WHAT YOU WILL DO:
The answer is the line with "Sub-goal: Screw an" and every line after it to the end of the listing, retyped exactly. Pictures do not belong in it.
======
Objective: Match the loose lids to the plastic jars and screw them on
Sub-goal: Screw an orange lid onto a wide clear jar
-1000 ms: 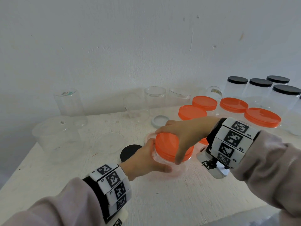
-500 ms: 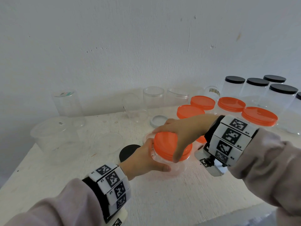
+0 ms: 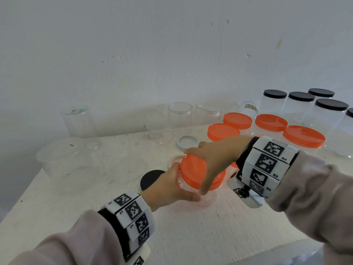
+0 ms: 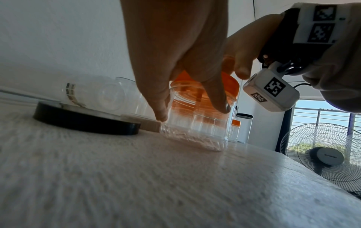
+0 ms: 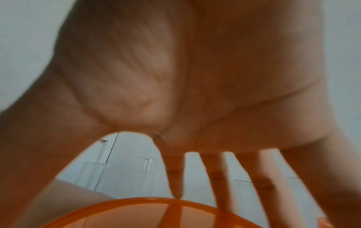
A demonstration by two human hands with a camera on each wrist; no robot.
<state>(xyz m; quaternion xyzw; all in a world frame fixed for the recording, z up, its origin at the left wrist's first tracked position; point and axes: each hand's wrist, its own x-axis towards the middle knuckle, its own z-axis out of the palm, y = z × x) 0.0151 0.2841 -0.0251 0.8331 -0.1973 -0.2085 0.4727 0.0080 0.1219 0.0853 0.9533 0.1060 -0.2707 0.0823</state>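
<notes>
A clear plastic jar (image 3: 211, 196) stands on the white table (image 3: 191, 236) with an orange lid (image 3: 193, 169) sitting tilted on its mouth. My left hand (image 3: 170, 186) grips the jar's side, thumb in front. My right hand (image 3: 214, 159) lies over the lid, with its fingers and thumb curled down round the rim. In the left wrist view the left hand's fingers (image 4: 216, 98) press on the jar (image 4: 195, 128) just under the orange lid (image 4: 232, 86). The right wrist view shows the right hand's palm (image 5: 175, 77) arched above the orange lid (image 5: 156, 214).
A loose black lid (image 3: 151, 178), a clear lid (image 3: 127, 168) and a white lid (image 3: 188, 141) lie left of and behind the jar. Open clear jars (image 3: 179, 117) and a large tub (image 3: 63, 159) stand at the back left. Orange-lidded (image 3: 303, 136) and black-lidded jars (image 3: 298, 104) fill the right.
My right hand has turned a little on the orange lid, its thumb sliding leftward. The left hand and the jar stay where they were.
</notes>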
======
OUTPUT:
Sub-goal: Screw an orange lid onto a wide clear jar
-1000 ms: 
-500 ms: 
+0 ms: 
+0 ms: 
+0 ms: 
A demonstration by two human hands with a camera on each wrist; no robot.
<state>(xyz m; quaternion xyzw; all in a world frame fixed for the recording, z up, its origin at the left wrist's first tracked position; point and axes: each hand's wrist, its own x-axis towards the middle knuckle, its own z-axis out of the palm, y = z × x) 0.0151 0.2841 -0.0251 0.8331 -0.1973 -0.2085 0.4727 0.0080 0.1219 0.0853 0.9533 0.1060 -0.2707 0.0823</state>
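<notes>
A clear plastic jar (image 3: 211, 196) stands on the white table (image 3: 191, 236) with an orange lid (image 3: 193, 169) sitting tilted on its mouth. My left hand (image 3: 170, 186) grips the jar's side, thumb in front. My right hand (image 3: 214, 159) lies over the lid, with its fingers and thumb curled down round the rim. In the left wrist view the left hand's fingers (image 4: 216, 98) press on the jar (image 4: 195, 128) just under the orange lid (image 4: 232, 86). The right wrist view shows the right hand's palm (image 5: 175, 77) arched above the orange lid (image 5: 156, 214).
A loose black lid (image 3: 151, 178), a clear lid (image 3: 127, 168) and a white lid (image 3: 188, 141) lie left of and behind the jar. Open clear jars (image 3: 179, 117) and a large tub (image 3: 63, 159) stand at the back left. Orange-lidded (image 3: 303, 136) and black-lidded jars (image 3: 298, 104) fill the right.
My right hand has turned a little on the orange lid, its thumb sliding leftward. The left hand and the jar stay where they were.
</notes>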

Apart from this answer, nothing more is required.